Here is what I used to measure execution times:
#include <stdio.h>
#include <time.h>
#include <stdint.h>
#define REPETITIONS 32
#define ITERATIONS 90000
#define CODE1 \
for (int i = 0; i < ITERATIONS; ++i) { \
val = *((int32_t*)bytes); \
}
#define CODE2 \
for (int i = 0; i < ITERATIONS; ++i) { \
val = bytes[3] | \
(bytes[2] << 8) | \
(bytes[1] << 16) | \
(bytes[0] << 24); \
}
int main(void) {
clock_t minTs = 999999999, ts;
unsigned char bytes[4] = {0, 0, 0, 5};
int32_t val;
for (int i = 0; i < REPETITIONS; ++i) {
ts = clock();
CODE1; // Or CODE2
ts = clock() - ts;
if (ts < minTs) minTs = ts;
}
printf("ts: %ld\n", minTs);
return val;
}
Upvotes: 1
Views: 703
Reputation: 366016
Update: extra loads/stores can reduce store-forwarding latency on Sandybridge-family, so the extra work in CODE2 probably sped up the loop-carried dependency chain that both loops bottleneck on. (Because -O0
keeps the loop counter in memory).
This effect is present in all SnB-family CPUs, including the Sandybridge I had when writing this answer, the OP's Haswell, the Broadwell in Adding a redundant assignment speeds up code when compiled without optimization, and the Skylake in Loop with function call faster than an empty loop.
If you're curious about how your code compiles to asm, put your code in a function where it can't get optimized away. On this godbolt link, you can see how gcc 5.1 and newer (at -O3 -march=native -mtune=native
) sees through the ORing together of bytes and uses movbe
(move big-endian) to bwap on the fly while loading. icc, clang, and older gcc emit instructions that load individual bytes and shift / OR them into place.
I was disappointed that compilers didn't see through the ORing of bytes even when I reversed the order to do a little-endian load instead of a big-endian load. (see the native, big, and little endian functions on godbolt.) Even changing the types to uint32_t and uint8_t didn't help for compilers other than gcc >= 5.1.

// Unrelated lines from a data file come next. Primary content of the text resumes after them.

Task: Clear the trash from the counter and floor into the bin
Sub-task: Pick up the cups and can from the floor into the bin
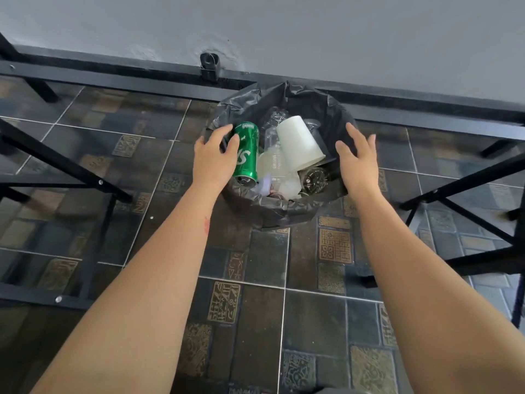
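1 green can (246, 155), 1 white cup (298, 143) in bin (272, 211); L hand (211, 159), R hand (356, 162) spread, empty.

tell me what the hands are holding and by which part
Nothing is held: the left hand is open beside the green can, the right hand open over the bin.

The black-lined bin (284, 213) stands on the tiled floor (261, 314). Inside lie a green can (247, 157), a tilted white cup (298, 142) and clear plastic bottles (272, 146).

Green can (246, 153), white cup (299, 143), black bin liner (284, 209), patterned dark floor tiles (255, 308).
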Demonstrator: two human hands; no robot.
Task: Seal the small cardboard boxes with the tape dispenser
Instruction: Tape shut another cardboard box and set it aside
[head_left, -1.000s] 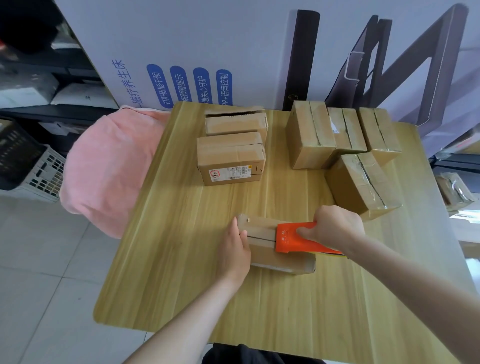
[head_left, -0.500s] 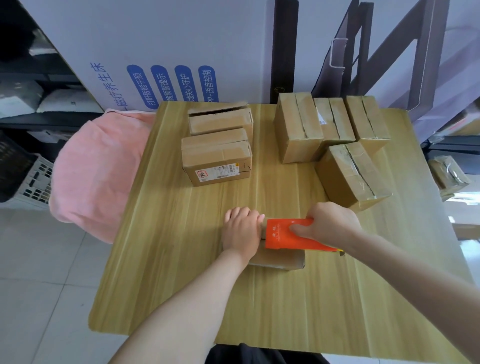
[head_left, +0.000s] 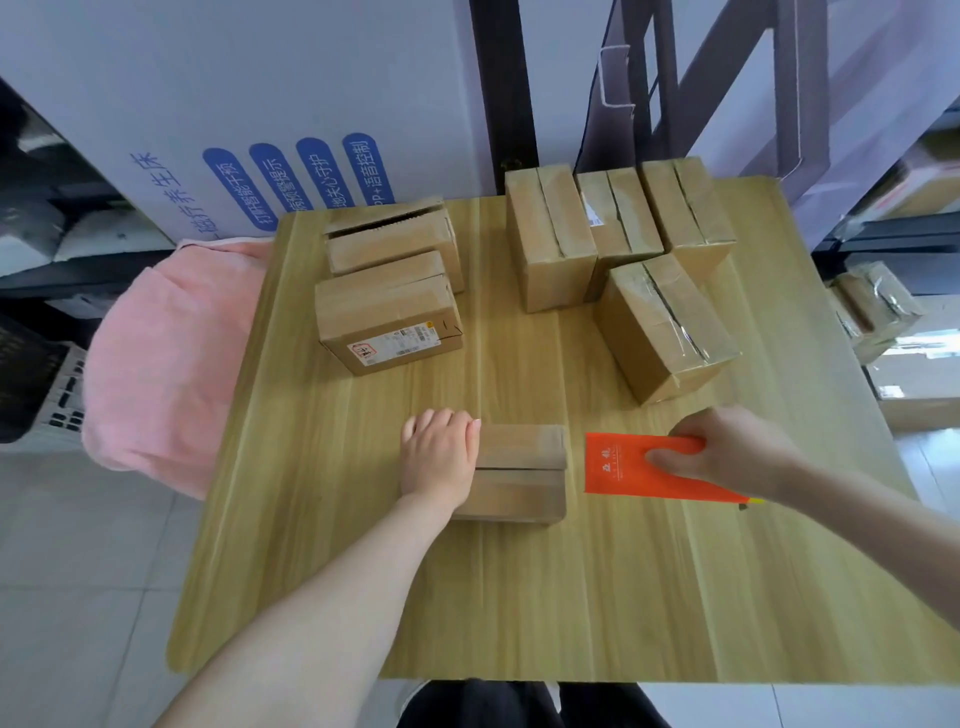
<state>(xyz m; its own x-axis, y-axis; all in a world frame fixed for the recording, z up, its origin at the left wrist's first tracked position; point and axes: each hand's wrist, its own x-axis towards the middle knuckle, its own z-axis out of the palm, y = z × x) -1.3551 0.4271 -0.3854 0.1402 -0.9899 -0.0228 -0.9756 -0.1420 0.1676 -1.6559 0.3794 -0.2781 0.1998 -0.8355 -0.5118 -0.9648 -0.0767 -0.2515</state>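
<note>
One wooden bench (head_left: 597, 597) carries seven cardboard boxes: four taped ones (head_left: 660, 332) far right, two (head_left: 387, 317) far left, and one small box (head_left: 519, 470) near the front. The left hand (head_left: 441, 457) presses its left end, fingers together. Just right of it, apart, the right hand (head_left: 727, 452) pinches one orange tape dispenser (head_left: 618, 465).

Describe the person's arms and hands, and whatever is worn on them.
Both arms are bare to the frame edge: the left forearm and right forearm show no sleeve. The left hand and right hand wear no glove, and no ring, watch or bracelet shows.
</note>
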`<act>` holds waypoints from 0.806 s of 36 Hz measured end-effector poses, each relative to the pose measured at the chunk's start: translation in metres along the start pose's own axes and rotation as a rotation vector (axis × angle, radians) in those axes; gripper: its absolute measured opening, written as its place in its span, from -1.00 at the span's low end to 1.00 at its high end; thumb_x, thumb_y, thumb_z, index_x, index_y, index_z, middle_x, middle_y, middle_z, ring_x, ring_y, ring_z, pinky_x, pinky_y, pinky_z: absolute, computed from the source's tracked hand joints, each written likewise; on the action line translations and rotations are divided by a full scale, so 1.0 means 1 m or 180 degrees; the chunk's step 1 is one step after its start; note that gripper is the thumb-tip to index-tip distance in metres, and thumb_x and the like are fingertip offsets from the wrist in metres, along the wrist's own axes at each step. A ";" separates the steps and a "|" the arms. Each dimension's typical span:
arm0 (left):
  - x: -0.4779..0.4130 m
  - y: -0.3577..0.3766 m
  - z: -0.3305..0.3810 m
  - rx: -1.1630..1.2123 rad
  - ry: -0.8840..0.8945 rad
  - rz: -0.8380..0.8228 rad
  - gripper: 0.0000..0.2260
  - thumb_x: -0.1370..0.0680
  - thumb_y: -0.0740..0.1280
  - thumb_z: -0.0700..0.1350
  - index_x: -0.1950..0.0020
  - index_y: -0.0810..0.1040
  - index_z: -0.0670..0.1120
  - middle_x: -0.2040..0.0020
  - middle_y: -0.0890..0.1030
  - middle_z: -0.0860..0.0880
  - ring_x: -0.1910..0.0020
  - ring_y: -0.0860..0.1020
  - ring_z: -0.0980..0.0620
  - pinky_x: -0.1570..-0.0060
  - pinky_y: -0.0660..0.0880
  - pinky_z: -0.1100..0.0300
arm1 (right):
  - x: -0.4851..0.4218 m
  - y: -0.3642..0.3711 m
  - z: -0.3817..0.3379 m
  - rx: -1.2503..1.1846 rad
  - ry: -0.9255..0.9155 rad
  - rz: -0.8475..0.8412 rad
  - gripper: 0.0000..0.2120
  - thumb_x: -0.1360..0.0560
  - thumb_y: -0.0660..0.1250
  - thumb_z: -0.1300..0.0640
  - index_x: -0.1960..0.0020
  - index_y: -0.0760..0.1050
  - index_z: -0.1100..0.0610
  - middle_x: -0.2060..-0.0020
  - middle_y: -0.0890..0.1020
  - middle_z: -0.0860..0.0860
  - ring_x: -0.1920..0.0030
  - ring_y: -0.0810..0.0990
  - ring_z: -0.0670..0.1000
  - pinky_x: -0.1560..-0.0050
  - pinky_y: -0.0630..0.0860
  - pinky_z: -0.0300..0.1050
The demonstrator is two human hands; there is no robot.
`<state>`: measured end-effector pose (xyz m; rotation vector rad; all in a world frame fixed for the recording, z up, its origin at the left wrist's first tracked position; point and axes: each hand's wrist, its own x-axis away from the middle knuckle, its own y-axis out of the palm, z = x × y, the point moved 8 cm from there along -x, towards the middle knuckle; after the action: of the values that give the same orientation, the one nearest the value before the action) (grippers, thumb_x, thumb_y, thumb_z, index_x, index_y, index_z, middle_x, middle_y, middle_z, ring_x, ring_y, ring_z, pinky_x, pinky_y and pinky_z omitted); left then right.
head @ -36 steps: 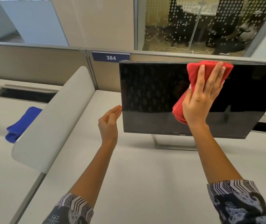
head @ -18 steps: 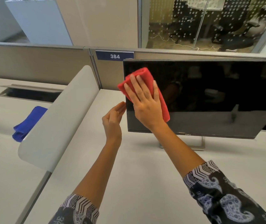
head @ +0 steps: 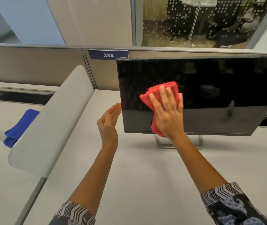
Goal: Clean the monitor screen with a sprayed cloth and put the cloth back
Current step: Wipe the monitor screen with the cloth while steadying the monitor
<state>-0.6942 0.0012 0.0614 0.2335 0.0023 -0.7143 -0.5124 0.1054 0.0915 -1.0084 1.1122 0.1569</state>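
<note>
A black monitor (head: 218, 95) stands on a silver foot on the white desk, its screen dark and reflective. My right hand (head: 168, 114) presses a folded red cloth (head: 155, 95) flat against the lower left part of the screen, fingers straight and spread. My left hand (head: 109, 120) is held upright with straight fingers, its fingertips touching the monitor's left edge.
A curved white divider (head: 48, 124) separates this desk (head: 145, 176) from the neighbouring one on the left. A folded blue cloth (head: 20, 125) lies on that neighbouring desk beside a cable slot (head: 19, 97). A partition with a plate marked 384 (head: 108, 55) runs behind the monitor.
My right hand swept the red cloth from the screen's upper middle to its upper left corner, then down and right to the lower left area. My left hand stayed at the monitor's left edge.
</note>
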 end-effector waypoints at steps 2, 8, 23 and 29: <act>0.000 0.000 0.000 0.0007 0.0010 -0.0010 -0.69 -0.69 0.08 -0.15 -0.19 0.61 -0.07 -0.15 0.66 -0.01 -0.17 0.62 0.07 -0.21 0.51 0.23 | 0.000 -0.016 0.030 0.0006 0.0463 0.0332 -0.42 -0.57 0.28 0.23 -0.55 0.20 0.08 -0.53 0.17 0.23 -0.56 0.04 0.23 -0.49 0.04 0.35; 0.001 0.001 -0.002 -0.0039 0.0050 -0.0043 -0.70 -0.68 0.09 -0.15 -0.18 0.61 -0.04 -0.16 0.66 0.02 -0.18 0.61 0.10 -0.18 0.51 0.25 | 0.051 -0.047 0.130 0.0062 0.2088 0.1019 -0.54 -0.67 0.18 0.16 -0.52 0.22 0.29 -0.45 0.19 0.46 -0.49 0.12 0.42 -0.53 0.11 0.22; 0.000 0.000 -0.008 0.0038 0.0001 -0.0006 -0.70 -0.61 0.12 -0.06 -0.16 0.62 0.00 -0.17 0.66 0.00 -0.19 0.61 0.06 -0.24 0.51 0.12 | 0.063 0.015 0.024 -0.0484 0.2134 0.0537 -0.34 -0.61 0.28 -0.01 -0.56 0.09 0.22 -0.50 0.12 0.37 -0.55 -0.01 0.31 -0.50 0.09 0.32; 0.002 0.002 -0.007 0.0080 0.0033 0.0023 -0.67 -0.56 0.12 -0.05 -0.19 0.61 -0.05 -0.19 0.65 -0.03 -0.20 0.60 0.06 -0.21 0.52 0.20 | 0.087 0.062 -0.053 -0.0098 0.0354 -0.0575 -0.21 -0.55 0.37 0.06 -0.61 -0.04 0.03 -0.57 0.05 0.16 -0.59 -0.09 0.21 -0.53 -0.11 0.27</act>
<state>-0.6907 0.0030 0.0544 0.2612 0.0022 -0.7061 -0.5415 0.0702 -0.0194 -1.1508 1.1157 -0.0278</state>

Obviously with optimization on, compilers throw away the loops that just set an unused variable. They just call clock
twice, printf, and then mov-immediate the answer into eax
. If you want to actually benchmark something, compile it separately from the function that will call it with constant data. That way, you can have simple code that takes its work as function arguments, and it can't get inlined into the caller that passes it constant data.
Also, gcc treats main
as a "cold" function, and doesn't optimize it quite as heavily as normal functions. In most programs, main
doesn't contain the inner loop.
-O0
asm so slow?Obviously the code is horrible from -O0
, storing to memory, and even incrementing the loop counter in memory. It's still somewhat interesting to figure out why it's running even slower than I'd expect, CODE1 at under one insn per clock.
You didn't show the whole loop for either piece of code. Probably removing the loop body would still leave a slow loop. I think the loop itself is the problem, and is so inefficient that there's time for the CPU to do all the extra instructions in CODE2 without seeing any slowdown.
TL;DR: both loops are bottlenecked by the add $1, -0x24(%rbp)
, which increments the loop counter in memory. 6 cycle latency in a loop-carried dependency chain explains why both loops are bottlenecked to the same speed.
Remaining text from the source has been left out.